**Try it**:
For the entries below, repeat exactly each line starting with the one that contains "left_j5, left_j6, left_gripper" and going on through the one that contains "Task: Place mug", and no others.

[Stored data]
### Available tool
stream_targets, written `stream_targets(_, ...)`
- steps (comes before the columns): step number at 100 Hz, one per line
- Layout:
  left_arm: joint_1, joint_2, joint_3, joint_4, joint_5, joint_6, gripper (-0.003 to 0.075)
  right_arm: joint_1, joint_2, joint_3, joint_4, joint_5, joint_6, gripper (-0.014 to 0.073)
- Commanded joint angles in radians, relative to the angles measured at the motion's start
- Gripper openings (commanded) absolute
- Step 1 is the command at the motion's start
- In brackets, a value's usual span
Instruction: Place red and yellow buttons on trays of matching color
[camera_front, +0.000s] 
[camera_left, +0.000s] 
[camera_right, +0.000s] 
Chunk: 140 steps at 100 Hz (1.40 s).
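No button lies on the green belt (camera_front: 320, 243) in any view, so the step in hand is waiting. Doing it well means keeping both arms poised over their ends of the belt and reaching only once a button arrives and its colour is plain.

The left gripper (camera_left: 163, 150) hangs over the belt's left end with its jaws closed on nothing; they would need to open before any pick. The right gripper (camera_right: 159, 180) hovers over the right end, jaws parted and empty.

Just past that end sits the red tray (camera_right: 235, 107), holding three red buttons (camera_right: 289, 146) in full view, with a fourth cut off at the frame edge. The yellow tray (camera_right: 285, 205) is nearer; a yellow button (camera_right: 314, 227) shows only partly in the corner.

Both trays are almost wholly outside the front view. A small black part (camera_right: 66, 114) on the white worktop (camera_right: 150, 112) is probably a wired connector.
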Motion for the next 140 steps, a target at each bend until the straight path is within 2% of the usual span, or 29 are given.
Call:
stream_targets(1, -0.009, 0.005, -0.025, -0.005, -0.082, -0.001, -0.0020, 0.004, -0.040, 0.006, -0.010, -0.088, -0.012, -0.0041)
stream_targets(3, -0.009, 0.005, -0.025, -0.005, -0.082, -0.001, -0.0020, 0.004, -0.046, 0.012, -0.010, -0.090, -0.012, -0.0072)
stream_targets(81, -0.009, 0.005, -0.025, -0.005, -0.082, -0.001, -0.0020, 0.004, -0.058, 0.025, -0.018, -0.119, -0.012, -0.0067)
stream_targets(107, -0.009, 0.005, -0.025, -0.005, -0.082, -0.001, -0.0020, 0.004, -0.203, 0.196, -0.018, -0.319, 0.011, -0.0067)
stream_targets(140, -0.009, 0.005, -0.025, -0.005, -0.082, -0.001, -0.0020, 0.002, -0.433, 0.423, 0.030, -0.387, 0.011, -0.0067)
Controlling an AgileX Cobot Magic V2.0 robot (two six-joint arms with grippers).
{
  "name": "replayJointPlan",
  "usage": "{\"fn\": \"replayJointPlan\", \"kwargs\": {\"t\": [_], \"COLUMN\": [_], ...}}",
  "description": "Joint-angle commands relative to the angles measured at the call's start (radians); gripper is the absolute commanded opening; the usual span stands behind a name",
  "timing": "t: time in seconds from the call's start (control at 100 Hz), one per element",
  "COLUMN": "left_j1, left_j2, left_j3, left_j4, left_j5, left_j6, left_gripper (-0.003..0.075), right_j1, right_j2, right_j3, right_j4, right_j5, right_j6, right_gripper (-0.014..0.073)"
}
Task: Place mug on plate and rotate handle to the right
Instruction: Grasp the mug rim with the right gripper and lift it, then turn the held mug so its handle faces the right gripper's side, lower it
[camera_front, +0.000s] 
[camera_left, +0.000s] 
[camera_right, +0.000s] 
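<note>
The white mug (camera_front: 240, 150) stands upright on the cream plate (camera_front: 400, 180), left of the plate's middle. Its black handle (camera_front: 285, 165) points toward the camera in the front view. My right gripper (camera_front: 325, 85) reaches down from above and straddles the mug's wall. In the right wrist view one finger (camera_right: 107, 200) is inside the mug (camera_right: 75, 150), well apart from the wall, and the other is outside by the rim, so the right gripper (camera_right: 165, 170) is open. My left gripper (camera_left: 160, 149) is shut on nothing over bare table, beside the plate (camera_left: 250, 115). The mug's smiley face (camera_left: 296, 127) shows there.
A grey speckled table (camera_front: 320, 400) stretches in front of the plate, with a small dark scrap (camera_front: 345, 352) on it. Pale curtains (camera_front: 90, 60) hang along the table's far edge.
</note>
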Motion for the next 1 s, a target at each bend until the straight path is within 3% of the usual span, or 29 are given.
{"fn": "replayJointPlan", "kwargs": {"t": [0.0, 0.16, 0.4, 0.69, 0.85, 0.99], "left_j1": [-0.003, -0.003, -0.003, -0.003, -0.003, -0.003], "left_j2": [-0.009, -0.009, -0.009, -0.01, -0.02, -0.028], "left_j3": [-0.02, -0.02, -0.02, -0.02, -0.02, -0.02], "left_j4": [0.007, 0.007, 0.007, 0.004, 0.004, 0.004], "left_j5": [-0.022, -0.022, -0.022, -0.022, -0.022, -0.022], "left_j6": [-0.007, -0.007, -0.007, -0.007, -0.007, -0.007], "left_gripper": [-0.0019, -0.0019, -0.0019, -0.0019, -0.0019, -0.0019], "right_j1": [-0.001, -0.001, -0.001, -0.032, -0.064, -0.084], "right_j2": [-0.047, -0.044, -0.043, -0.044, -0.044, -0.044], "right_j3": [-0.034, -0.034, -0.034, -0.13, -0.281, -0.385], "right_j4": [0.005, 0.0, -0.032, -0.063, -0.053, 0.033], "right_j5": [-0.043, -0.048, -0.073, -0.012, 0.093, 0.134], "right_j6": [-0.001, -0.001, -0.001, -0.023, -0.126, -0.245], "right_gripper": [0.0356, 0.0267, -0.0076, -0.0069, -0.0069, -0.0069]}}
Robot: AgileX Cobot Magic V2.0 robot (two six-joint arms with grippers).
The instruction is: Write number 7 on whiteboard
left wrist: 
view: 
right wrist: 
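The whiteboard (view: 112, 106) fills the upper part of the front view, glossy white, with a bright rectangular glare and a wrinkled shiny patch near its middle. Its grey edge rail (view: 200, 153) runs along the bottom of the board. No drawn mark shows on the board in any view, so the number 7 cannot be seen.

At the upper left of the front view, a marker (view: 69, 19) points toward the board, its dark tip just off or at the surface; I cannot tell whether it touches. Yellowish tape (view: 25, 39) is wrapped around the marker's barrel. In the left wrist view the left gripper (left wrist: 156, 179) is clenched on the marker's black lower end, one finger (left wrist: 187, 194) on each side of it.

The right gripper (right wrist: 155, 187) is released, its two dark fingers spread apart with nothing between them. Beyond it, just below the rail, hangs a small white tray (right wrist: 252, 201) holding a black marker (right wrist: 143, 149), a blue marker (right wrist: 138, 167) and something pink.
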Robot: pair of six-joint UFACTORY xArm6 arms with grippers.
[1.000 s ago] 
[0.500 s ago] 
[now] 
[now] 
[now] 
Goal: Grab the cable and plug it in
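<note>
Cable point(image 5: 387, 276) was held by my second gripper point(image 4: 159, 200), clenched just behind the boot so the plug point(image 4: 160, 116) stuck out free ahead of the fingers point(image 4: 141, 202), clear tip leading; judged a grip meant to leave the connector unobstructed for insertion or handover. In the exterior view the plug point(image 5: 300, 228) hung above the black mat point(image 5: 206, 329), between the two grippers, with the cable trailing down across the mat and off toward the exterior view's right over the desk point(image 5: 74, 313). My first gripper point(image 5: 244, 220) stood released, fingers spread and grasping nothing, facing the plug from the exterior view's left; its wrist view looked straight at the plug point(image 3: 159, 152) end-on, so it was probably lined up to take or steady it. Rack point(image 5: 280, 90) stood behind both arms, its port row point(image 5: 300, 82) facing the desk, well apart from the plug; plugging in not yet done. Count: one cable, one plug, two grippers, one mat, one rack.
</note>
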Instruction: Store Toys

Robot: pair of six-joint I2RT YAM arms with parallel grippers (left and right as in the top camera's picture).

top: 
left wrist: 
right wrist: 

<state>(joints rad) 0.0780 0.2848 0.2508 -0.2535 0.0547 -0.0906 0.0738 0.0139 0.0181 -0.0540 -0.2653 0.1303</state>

**The completed task**:
  "COLUMN": "left_j1, left_j2, left_j3, left_j4, left_j5, left_j6, left_gripper (-0.003..0.075), right_j1, right_j2, right_j3, right_j4, right_j5, right_j6, right_gripper (-0.014..0.073)"
}
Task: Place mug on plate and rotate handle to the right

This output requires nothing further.